Негреев вынимает из кожаной сумки пузырек с карболовкой, крепче вкручивает стеклянную скрипнувшую пробочку.
— Лучшего материала, как с донского мериноса, — говорит он, — нема. Нигде нема!..
— А если вашу отару постричь, сколько выйдет бостона?
— На костюм самое много пять кило шерсти пойдет. А мы с овечки и десять стрижем, а с барана и восемнадцать — все от ухода. Пожелай — возьмешь и длиннину правильную, и руно тонкое. Только чабану подмогнуть нужно. Думаете, правление ликуется, что не окунаем овечку башкой в табаке да в жгучих креалинах? А ведь без купки и шерстина на разрыв крепче, и краску берет ярчее! Краски на нашу шерсть кладут нежные, больше светлые или уж темно-синюю. Небесную…
Негреев оглядывает бурую, выгоревшую степь, потирая рукавом герлыгу, бесконечно поглаживая эту герлыгу, будто полируя.
— Обслужи овечку, — сообщает он, — чувствуй, что ей нужно, — она и в настроении будет, и чесотка ее не возьмет.
Разговор прерывают собаки. Они вскакивают, расстилаются веером в сторону далеко проезжающей линейки.
— Место! — кричит Негреев, злобно провожает глазами линейку. — Ездиют тут, а за них отвечай…
Собаки, едва взяв ход, затормаживают, понуро идут на место, недовольные, что их вернули. Поднятая на их спинах шерсть медленно опадает.
— Почему они опять ложатся на прежнем крае?
— Стараются к лесополосе.
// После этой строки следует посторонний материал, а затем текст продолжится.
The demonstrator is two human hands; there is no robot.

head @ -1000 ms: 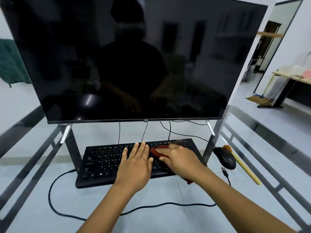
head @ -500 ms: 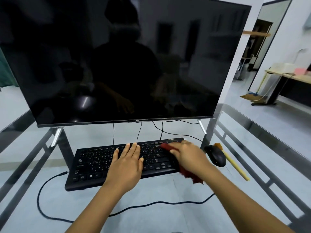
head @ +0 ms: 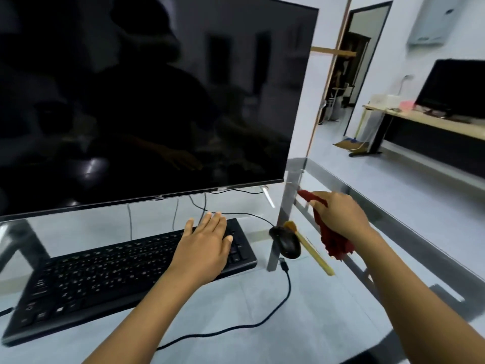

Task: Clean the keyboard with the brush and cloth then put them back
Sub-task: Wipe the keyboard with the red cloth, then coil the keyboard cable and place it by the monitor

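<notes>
- Nearest me, a glass surface [head: 301,324] carries a black cable [head: 262,321] that loops across it, with a loose plug [head: 284,264] lying at its far end.
- The black keyboard [head: 105,274] lies on the left part of the surface and runs at a slant, its right end farther away.
- The left hand [head: 202,248] rests flat on the right end of the keyboard, its fingers straight, close together and gripping nothing.
- Just right of the keyboard sits a black mouse [head: 287,243].
- The brush [head: 315,254] lies on the surface against the mouse's right side, bristles at the far end and yellow handle pointing near and right.
- To the right of the brush, the right hand [head: 338,216] is raised off the keyboard, its fingers clamped round the red cloth [head: 334,243].
- One end of the cloth sticks out past the hand toward the far left, and the rest hangs in a bunch beneath it. I cannot tell whether it touches the glass.
- Behind the keyboard stands a large dark monitor [head: 147,101] on slim legs.
- Far off to the right, a wooden desk [head: 430,124] holds a second dark screen [head: 454,88].
</notes>
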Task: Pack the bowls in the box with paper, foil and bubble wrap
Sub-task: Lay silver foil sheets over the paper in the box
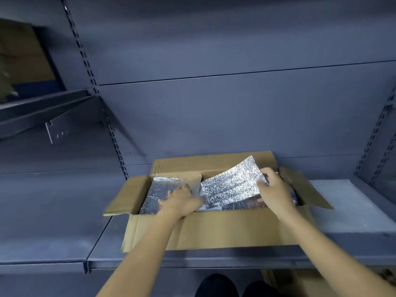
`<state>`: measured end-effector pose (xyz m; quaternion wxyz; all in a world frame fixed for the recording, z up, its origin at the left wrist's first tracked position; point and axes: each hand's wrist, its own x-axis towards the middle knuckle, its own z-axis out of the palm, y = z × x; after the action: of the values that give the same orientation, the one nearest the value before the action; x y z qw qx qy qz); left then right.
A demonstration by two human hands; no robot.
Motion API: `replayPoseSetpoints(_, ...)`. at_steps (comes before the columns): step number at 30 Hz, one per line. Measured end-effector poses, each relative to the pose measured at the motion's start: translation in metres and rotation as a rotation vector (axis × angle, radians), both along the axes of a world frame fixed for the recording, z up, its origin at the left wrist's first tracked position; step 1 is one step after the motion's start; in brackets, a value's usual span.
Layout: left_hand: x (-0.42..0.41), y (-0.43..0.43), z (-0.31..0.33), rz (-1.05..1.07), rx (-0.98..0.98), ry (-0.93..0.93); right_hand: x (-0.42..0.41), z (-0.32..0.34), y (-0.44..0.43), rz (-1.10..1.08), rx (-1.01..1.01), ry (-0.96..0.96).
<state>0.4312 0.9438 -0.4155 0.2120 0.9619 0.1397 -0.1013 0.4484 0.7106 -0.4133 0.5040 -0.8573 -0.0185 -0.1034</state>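
Head view. An open cardboard box [214,228] stands on a grey-blue metal shelf [64,232], its four flaps folded outward and the rear flap leaning against the back panel. The left hand [182,200] reaches over the near wall into the left half of the box and lies with straight, spread fingers flat on the foil lining [156,189] that covers that half. The right hand [273,189] is over the right half; its fingers curl round the right edge of a loose foil sheet [233,185], which it holds tilted, far corner raised above the rim and near edge dipping into the box. The sheet thus lies between the two hands, touching the right one and just beside the left. More foil shows beneath the sheet near the right wall. No bowl can be made out inside. A pale padded sheet [347,202] lies on the shelf just right of the box, partly under the right flap
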Motion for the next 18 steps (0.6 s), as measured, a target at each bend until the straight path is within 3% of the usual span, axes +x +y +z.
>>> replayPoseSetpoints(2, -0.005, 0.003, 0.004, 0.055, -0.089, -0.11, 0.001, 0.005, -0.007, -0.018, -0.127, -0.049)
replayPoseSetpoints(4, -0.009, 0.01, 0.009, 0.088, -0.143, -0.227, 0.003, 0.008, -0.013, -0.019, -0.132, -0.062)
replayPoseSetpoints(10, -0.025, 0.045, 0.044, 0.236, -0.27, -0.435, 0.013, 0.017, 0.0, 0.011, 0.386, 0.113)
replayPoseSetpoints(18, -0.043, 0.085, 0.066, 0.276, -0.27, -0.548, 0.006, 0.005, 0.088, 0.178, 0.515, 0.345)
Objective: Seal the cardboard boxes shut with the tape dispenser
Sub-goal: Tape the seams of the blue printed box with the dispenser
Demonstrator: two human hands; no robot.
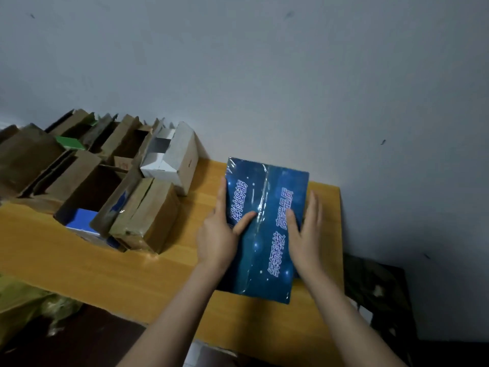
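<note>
blue box: right end of desk, tape along top seam | your left grip: fingers straight, pressing its left edge | your right grip: fingers straight, pressing right edge | brown boxes: far left

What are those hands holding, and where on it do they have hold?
The blue box: left hand and right hand press against its two long sides, fingers straight, thumbs lying on the taped top.

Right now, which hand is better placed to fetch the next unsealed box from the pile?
Left, probably. The left hand rests on the side of the blue box nearest the open cardboard boxes; the right hand is on the far side.
</note>
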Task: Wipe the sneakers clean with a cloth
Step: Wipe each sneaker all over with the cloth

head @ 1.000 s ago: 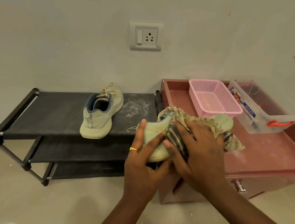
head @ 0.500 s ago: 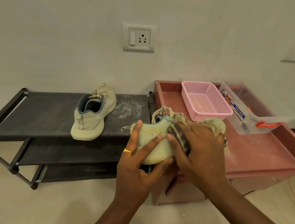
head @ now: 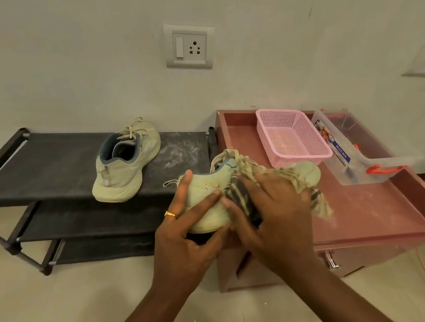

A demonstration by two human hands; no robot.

Оттуда волк может.
Прежде чем лечь, собаки оборачиваются вокруг себя, ворчат, приминая для лежки бурьян.
Чабаны всю жизнь кормят собак кашицей из ячменной муки. Надоедает псам кашица, и уж если попадется им заяц — вмиг всей сворой разнесут в клочья. Не побрезгуют и неосторожной хуторской собакой.
Солнце склоняется с зенита, и гнетущая жара будто идет на спад. Две-три овцы начинают пощипывать траву, и какая-то ярка, ростом в мать, упала на колени и, присосавшись к вымени, почуяв в пересохшей глотке молоко, затрепетала.
— В этом году был падеж?
— Зачем!.. Котились, правда, густовато, на дню маток по семьдесят. Только знай принимать их да между родильницами распределять.
— Как это «распределять»?
— Так. У какой овечки двое, а сама слабая, а у какой один, а сама крепкая — добавляем.
— И принимает?
— Не, так не принимает. Надо с нее молоко сдоить и молоком обрызгать подкидышка, тогда примет. А после выгонишь всю отару, чтоб нагулялась перед стрижкой, и то тут, то там заблудится в отаре ягнак и плачет. Значит, берешь его, несешь его до своей мамки.
— Что ж вы, всех их в лицо знаете?
— А как же!
— Как «как же»? Они ж у вас не разнопородные, а все мериносы, друг на друга, как капли воды, похожи.
Негреев улыбается моей наивности.
— Похожи!.. Пригляньтесь: вот они, больше полтыщи, и каждая, как человек от человека, отличимая.
— Может быть… А почему сами они друг друга теряют?
— Так уж… теряют.
— Да, — говорю я, — все-таки глупое животное овца.
Негреев оборачивается ко мне, неприязненно смотрит, затем встает и, подергивая седые волосины на верхней губе, отходит.
— Кому глупая, — говорит он, — те, может, много знают…
Он возвращается, оправляет кожаную сумку с лекарствами и «джармелом», шагает в конец отары. Необдуманно обидев старика, я пытался загладить вину. Он, правда, отвечал на вопросы, но прежние хорошие отношения меж нами не наладились. Видя, что все впустую, я в подавленном настроении сел поодаль, ожидая бедарку Худякова, а Негреев закуривал на другом краю отары, долго высекая кресалом скупые искры.